それは、聞き覚えのある声。僕が守りたかった声。


「リンカ!!」


リンカは無事だった。呼吸は乱れ、足はフラフラでおぼつかないが、確実に彼女は生きている。

抱きかかえられたこぶりんも、何か面白いことが起きたのかと言わんばかりに、キャッキャとはしゃいでいる。


「二人とも、無事だったんだ!!」


安堵のあまり、僕は無様にもその場で泣き崩れてしまった。


「泣いてる場合じゃないって。悪いけど、私もう戦えないよ。今ので私のプルウィス全部使っちゃったからね」


「え?」


リンカの顔をしっかり見るため、僕は目に溜まった涙を腕で拭った。


「あのメラルバってやつの魔法、絶対にマズイと思ったの。だから心の中で詠唱して、プルウィスを大量に使う守護魔法を発動させたのよ」


あの時リンカが一言も発しなかったのは、心の中で守護魔法のための詠唱をしていたからなのか。

つくづく彼女の機転の良さに感服をうける。


「……なに感心してるのよ。次は君の番だよ。リュウ。私達のこと守ってくれるんでしょ?」


そう言うと、リンカは僕に向けてにっと笑って見せた。


そうだ。旅立ちの日に僕がリンカに向けていった言葉。

僕はあの日、その言葉を軽く考えていた。女の子を守るのが男の役目だと。その程度の認識だった。


……だが今は違う。一度は失ったと思ったリンカそしてこぶりん。

守るものはあの日より増えたけれど、今ならこの気持ちが本物だってはっきりと言える。

僕は彼らを守りたい。

もう僕は、何も出来ないのは嫌だ

さっきみたいな後悔は二度としたくないんだ!!


決意を固めた僕の身体が突如赤く光始めた。

周りに浮遊していた大量のプルウィスを、一気に取り込んだことで、こぶりんの時と同じく、溢れ出した体内のプルウィスが漏れ始めているのだ。
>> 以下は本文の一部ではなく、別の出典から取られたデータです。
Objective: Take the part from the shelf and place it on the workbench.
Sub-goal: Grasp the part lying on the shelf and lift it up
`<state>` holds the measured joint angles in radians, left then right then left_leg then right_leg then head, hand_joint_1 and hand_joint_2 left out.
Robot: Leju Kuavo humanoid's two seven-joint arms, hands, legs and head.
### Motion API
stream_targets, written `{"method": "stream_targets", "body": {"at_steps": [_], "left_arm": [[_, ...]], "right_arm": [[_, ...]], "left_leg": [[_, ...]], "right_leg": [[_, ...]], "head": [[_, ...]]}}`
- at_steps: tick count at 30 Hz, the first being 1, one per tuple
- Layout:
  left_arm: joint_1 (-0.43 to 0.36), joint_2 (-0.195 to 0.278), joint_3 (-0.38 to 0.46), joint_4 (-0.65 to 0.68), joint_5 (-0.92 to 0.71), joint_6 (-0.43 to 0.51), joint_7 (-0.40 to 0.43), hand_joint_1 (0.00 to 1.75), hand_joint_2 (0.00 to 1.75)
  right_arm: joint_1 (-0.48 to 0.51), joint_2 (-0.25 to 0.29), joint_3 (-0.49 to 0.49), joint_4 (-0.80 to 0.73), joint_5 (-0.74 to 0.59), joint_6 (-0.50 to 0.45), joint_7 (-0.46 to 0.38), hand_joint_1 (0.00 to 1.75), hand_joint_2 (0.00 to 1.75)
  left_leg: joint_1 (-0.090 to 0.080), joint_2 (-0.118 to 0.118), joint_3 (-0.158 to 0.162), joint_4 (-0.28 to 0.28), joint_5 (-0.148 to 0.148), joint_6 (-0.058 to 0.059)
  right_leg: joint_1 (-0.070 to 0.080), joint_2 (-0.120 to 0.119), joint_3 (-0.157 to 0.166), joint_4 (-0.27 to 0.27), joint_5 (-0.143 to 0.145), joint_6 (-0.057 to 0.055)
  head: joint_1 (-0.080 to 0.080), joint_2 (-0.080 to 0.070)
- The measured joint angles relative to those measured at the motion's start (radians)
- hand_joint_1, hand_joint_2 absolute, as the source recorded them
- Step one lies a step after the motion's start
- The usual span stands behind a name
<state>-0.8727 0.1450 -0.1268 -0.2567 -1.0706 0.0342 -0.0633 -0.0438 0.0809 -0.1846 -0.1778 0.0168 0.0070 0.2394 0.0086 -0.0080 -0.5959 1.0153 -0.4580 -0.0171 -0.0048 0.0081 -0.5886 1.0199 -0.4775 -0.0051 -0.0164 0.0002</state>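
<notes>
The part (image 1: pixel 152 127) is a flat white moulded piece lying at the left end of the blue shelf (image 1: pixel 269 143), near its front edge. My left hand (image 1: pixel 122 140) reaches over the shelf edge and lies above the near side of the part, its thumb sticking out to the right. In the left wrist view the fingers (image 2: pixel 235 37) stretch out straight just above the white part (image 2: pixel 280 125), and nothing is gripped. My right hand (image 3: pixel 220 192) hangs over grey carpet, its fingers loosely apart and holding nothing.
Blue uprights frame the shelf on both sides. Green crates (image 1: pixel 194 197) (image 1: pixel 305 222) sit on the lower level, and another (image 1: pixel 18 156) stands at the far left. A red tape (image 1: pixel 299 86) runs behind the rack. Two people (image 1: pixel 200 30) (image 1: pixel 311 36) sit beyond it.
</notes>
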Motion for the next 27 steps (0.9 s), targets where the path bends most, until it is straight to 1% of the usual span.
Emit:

身体がさらに軽く、そして、身体の中が煮えたぎるように熱くなるのを感じる。


「リンカ!!」


「…?」


「僕は君を、そしてこぶりんを、絶対に守ってみせる!!君達は安心してそこで待っててよ!」


「……あの時は信じられなかったけど、今の君はどうかな?」


「……見てて。この戦いが終わってから答えを出してくれればそれでいいから」


体内から漏れたプルウィス。

こぶりんのときはそれはただ空中に散布され、やがて消えていっただけだった。

だが今回、僕の場合は違う。

それは、僕の周りを漂い、やがて黒い軍服のような形となって、僕の身体を覆い尽くす。

そして、それでも余ったプルウィスは、今度は僕の剣を覆い、僕の剣は漆黒に染められた。


「なぁぁぁにあんた。メラルバの攻撃を受けてなんで死んでないのよぉぉぉぉ」


そう叫び声をあげるドルトリエは、すぐさま己を睨みつける僕の目線に気づいた。


覚悟を決めた僕と怒りで顔を真っ赤に染めたドルトリエ少佐。二人は動きを止め、しばらくの間無言で対峙した。